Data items
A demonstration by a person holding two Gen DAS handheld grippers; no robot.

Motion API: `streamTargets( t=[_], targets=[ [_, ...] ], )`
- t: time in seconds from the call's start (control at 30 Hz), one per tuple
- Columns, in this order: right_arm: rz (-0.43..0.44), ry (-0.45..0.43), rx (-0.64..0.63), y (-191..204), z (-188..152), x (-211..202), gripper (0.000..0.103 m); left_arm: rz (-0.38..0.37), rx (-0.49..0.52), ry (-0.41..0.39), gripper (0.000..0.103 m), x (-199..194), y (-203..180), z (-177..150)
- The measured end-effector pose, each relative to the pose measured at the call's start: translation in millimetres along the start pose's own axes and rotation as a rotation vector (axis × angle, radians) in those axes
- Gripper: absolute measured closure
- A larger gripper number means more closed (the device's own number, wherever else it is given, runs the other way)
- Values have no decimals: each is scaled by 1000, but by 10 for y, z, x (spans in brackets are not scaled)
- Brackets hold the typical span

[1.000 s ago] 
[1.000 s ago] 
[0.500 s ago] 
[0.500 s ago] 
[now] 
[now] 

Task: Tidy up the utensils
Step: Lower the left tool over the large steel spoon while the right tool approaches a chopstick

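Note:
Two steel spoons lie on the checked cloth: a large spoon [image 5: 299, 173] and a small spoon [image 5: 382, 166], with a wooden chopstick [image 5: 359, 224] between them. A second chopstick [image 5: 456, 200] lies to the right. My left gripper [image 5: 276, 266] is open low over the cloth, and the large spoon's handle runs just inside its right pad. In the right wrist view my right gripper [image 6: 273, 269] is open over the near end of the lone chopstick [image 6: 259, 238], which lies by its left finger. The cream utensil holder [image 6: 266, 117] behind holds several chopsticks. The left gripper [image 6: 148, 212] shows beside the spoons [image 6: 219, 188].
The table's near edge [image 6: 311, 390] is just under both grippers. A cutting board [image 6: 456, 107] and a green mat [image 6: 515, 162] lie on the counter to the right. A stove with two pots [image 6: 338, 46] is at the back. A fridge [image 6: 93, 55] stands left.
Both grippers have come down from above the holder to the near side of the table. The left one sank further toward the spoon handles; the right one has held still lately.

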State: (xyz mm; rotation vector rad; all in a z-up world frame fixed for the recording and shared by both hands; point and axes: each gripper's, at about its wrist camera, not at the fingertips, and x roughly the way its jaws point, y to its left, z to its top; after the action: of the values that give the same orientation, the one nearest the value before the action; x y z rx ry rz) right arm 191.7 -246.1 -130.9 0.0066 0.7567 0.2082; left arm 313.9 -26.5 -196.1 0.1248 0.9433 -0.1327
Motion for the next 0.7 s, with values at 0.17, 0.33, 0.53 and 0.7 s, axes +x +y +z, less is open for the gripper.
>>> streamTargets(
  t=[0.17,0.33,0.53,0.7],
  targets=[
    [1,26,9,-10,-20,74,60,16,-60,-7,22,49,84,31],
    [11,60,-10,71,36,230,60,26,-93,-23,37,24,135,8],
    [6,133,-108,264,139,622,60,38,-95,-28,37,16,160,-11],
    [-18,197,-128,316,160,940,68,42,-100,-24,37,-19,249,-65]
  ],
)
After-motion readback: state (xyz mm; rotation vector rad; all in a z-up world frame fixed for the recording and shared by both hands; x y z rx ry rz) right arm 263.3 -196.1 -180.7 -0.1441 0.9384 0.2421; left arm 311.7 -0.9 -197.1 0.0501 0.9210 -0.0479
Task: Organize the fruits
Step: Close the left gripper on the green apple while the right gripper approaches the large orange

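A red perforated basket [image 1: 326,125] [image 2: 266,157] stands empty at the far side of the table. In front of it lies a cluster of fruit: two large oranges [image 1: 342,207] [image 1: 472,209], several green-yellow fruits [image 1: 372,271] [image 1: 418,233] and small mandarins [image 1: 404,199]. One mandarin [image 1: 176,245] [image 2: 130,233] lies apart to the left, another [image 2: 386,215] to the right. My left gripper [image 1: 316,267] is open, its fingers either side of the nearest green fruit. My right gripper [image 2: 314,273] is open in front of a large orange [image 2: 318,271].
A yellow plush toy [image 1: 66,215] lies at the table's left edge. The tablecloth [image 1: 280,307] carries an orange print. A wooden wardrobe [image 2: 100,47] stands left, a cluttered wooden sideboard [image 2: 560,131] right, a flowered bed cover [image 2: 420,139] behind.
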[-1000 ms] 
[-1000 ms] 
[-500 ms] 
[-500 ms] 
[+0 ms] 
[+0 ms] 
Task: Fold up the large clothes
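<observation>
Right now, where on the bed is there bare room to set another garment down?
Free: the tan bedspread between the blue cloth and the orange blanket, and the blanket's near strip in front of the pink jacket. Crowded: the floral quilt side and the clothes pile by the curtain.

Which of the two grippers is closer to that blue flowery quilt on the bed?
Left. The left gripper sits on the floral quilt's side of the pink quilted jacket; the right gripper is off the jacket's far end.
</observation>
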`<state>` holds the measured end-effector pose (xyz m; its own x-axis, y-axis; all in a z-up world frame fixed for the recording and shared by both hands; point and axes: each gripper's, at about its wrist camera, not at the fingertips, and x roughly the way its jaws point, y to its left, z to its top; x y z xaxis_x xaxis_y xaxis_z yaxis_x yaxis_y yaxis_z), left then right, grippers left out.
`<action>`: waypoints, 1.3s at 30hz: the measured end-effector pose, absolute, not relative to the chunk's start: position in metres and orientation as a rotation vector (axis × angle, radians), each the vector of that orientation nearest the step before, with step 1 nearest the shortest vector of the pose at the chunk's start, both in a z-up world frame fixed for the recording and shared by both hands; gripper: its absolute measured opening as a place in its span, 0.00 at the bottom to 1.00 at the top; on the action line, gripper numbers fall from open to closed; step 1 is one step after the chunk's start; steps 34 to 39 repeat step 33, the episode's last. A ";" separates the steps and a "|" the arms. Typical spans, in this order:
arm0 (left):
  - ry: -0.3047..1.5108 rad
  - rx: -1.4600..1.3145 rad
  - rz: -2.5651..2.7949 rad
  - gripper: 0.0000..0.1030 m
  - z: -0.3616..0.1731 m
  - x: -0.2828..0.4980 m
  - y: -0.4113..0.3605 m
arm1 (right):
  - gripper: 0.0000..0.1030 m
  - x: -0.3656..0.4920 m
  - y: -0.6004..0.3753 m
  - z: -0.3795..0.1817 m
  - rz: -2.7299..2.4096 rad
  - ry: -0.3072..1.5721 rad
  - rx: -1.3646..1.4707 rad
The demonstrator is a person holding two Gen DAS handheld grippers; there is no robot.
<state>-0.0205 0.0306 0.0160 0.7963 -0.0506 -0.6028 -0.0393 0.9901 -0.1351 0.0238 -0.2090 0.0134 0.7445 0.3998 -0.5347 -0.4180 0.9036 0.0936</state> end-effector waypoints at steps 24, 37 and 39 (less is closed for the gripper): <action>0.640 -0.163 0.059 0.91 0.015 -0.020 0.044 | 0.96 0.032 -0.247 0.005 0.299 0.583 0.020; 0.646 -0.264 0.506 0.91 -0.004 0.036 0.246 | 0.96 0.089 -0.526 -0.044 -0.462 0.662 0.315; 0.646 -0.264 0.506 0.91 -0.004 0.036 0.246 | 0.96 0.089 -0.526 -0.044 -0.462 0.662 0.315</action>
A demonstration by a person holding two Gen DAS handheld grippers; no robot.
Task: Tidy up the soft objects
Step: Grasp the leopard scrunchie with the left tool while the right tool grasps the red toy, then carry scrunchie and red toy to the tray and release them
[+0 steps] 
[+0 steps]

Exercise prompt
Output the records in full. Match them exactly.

Problem solution
A demonstration by a person holding two Gen DAS handheld grippers; no robot.

Motion API: `streamTargets( t=[_], targets=[ [_, ...] ], )`
- t: time in seconds from the call's start (control at 30 Hz), one per tuple
- Columns, in this order: right_arm: rz (-0.43..0.44), ry (-0.45..0.43), rx (-0.64..0.63), y (-191..204), z (-188..152), x (-211..202), gripper (0.000..0.103 m); left_arm: rz (-0.38..0.37), rx (-0.49..0.52), ry (-0.41..0.39), gripper (0.000..0.103 m), x (-199..194), y (-203..180), z (-177..150)
- The measured end-effector pose, each relative to the pose measured at the call's start: translation in millimetres along the start pose's own axes and rotation as a rotation vector (axis × angle, radians) in those axes
- Gripper: absolute measured closure
- A larger gripper number means more closed (the device's own number, wherever else it is given, runs the other way)
- Values have no decimals: each is scaled by 1000, but by 10 for y, z, x (spans in brackets are not scaled)
- Brackets hold the typical span

[1.000 s ago] 
[1.000 s ago] 
[0.500 s ago] 
[0.500 s ago] 
[now] 
[now] 

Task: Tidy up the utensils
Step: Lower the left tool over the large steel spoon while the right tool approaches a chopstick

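Note:
Two steel spoons lie on the checked cloth: a large spoon [image 5: 299, 173] and a small spoon [image 5: 382, 166], with a wooden chopstick [image 5: 359, 224] between them. A second chopstick [image 5: 456, 200] lies to the right. My left gripper [image 5: 276, 266] is open low over the cloth, and the large spoon's handle runs just inside its right pad. In the right wrist view my right gripper [image 6: 273, 269] is open over the near end of the lone chopstick [image 6: 259, 238], which lies by its left finger. The cream utensil holder [image 6: 266, 117] behind holds several chopsticks. The left gripper [image 6: 148, 212] shows beside the spoons [image 6: 219, 188].
The table's near edge [image 6: 311, 390] is just under both grippers. A cutting board [image 6: 456, 107] and a green mat [image 6: 515, 162] lie on the counter to the right. A stove with two pots [image 6: 338, 46] is at the back. A fridge [image 6: 93, 55] stands left.
Both grippers have come down from above the holder to the near side of the table. The left one sank further toward the spoon handles; the right one has held still lately.
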
State: (xyz mm; rotation vector rad; all in a z-up world frame fixed for the recording and shared by both hands; point and axes: each gripper's, at about its wrist camera, not at the fingertips, and x roughly the way its jaws point, y to its left, z to its top; after the action: of the values that give the same orientation, the one nearest the value before the action; x y z rx ry rz) right arm 191.7 -246.1 -130.9 0.0066 0.7567 0.2082; left arm 313.9 -26.5 -196.1 0.1248 0.9433 -0.1327
Motion for the next 0.7 s, with values at 0.17, 0.33, 0.53 and 0.7 s, axes +x +y +z, less is open for the gripper.
>>> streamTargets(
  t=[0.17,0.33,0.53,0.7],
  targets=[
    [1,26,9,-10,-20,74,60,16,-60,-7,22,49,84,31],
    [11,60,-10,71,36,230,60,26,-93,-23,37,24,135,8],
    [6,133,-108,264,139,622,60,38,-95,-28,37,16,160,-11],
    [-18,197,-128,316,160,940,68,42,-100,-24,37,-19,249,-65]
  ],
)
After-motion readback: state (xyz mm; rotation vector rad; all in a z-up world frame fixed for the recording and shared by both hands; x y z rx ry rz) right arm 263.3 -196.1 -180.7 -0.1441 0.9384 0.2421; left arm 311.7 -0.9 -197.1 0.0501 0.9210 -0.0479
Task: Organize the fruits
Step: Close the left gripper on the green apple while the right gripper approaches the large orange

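A red perforated basket [image 1: 326,125] [image 2: 266,157] stands empty at the far side of the table. In front of it lies a cluster of fruit: two large oranges [image 1: 342,207] [image 1: 472,209], several green-yellow fruits [image 1: 372,271] [image 1: 418,233] and small mandarins [image 1: 404,199]. One mandarin [image 1: 176,245] [image 2: 130,233] lies apart to the left, another [image 2: 386,215] to the right. My left gripper [image 1: 316,267] is open, its fingers either side of the nearest green fruit. My right gripper [image 2: 314,273] is open in front of a large orange [image 2: 318,271].
A yellow plush toy [image 1: 66,215] lies at the table's left edge. The tablecloth [image 1: 280,307] carries an orange print. A wooden wardrobe [image 2: 100,47] stands left, a cluttered wooden sideboard [image 2: 560,131] right, a flowered bed cover [image 2: 420,139] behind.
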[-1000 ms] 
[-1000 ms] 
[-500 ms] 
[-500 ms] 
[+0 ms] 
[+0 ms] 
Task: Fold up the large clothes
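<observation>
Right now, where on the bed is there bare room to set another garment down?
Free: the tan bedspread between the blue cloth and the orange blanket, and the blanket's near strip in front of the pink jacket. Crowded: the floral quilt side and the clothes pile by the curtain.

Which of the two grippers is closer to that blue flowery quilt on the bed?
Left. The left gripper sits on the floral quilt's side of the pink quilted jacket; the right gripper is off the jacket's far end.
</observation>
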`<state>` holds the measured end-effector pose (xyz m; its own x-axis, y-axis; all in a z-up world frame fixed for the recording and shared by both hands; point and axes: each gripper's, at about its wrist camera, not at the fingertips, and x roughly the way its jaws point, y to its left, z to its top; x y z xaxis_x xaxis_y xaxis_z yaxis_x yaxis_y yaxis_z), left then right, grippers left out.
`<action>`: waypoints, 1.3s at 30hz: the measured end-effector pose, absolute, not relative to the chunk's start: position in metres and orientation as a rotation vector (axis × angle, radians), each the vector of that orientation nearest the step before, with step 1 nearest the shortest vector of the pose at the chunk's start, both in a z-up world frame fixed for the recording and shared by both hands; gripper: its absolute measured opening as a place in its span, 0.00 at the bottom to 1.00 at the top; on the action line, gripper numbers fall from open to closed; step 1 is one step after the chunk's start; steps 34 to 39 repeat step 33, the episode's last. A ";" separates the steps and a "|" the arms. Typical spans, in this order:
arm0 (left):
  - ry: -0.3047..1.5108 rad
  - rx: -1.4600..1.3145 rad
  - rz: -2.5651..2.7949 rad
  - gripper: 0.0000..0.1030 m
  - z: -0.3616..0.1731 m
  - x: -0.2828..0.4980 m
  - y: -0.4113..0.3605 m
arm1 (right):
  - gripper: 0.0000..0.1030 m
  - x: -0.3656..0.4920 m
  - y: -0.6004..0.3753 m
  - z: -0.3795..0.1817 m
  - rz: -2.7299..2.4096 rad
  - ry: -0.3072..1.5721 rad
  - rx: -1.3646..1.4707 rad
The demonstrator is a person holding two Gen DAS handheld grippers; there is no robot.
<state>-0.0205 0.0306 0.0160 0.7963 -0.0506 -0.6028 -0.0393 0.9901 -0.1351 0.0238 -0.2090 0.0134 0.7445 0.3998 -0.5347 -0.4180 0.9036 0.0936</state> end-effector waypoints at steps 24, 37 and 39 (less is closed for the gripper): <action>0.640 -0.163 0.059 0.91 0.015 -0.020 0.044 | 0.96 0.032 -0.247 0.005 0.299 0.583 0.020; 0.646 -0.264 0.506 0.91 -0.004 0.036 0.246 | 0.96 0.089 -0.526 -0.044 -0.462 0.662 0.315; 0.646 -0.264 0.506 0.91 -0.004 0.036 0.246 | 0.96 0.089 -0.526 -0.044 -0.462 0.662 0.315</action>
A demonstration by a person holding two Gen DAS handheld grippers; no robot.
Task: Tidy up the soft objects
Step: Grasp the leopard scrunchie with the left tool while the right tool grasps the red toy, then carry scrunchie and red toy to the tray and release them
[+0 steps] 
[+0 steps]

The exercise has nothing more to it.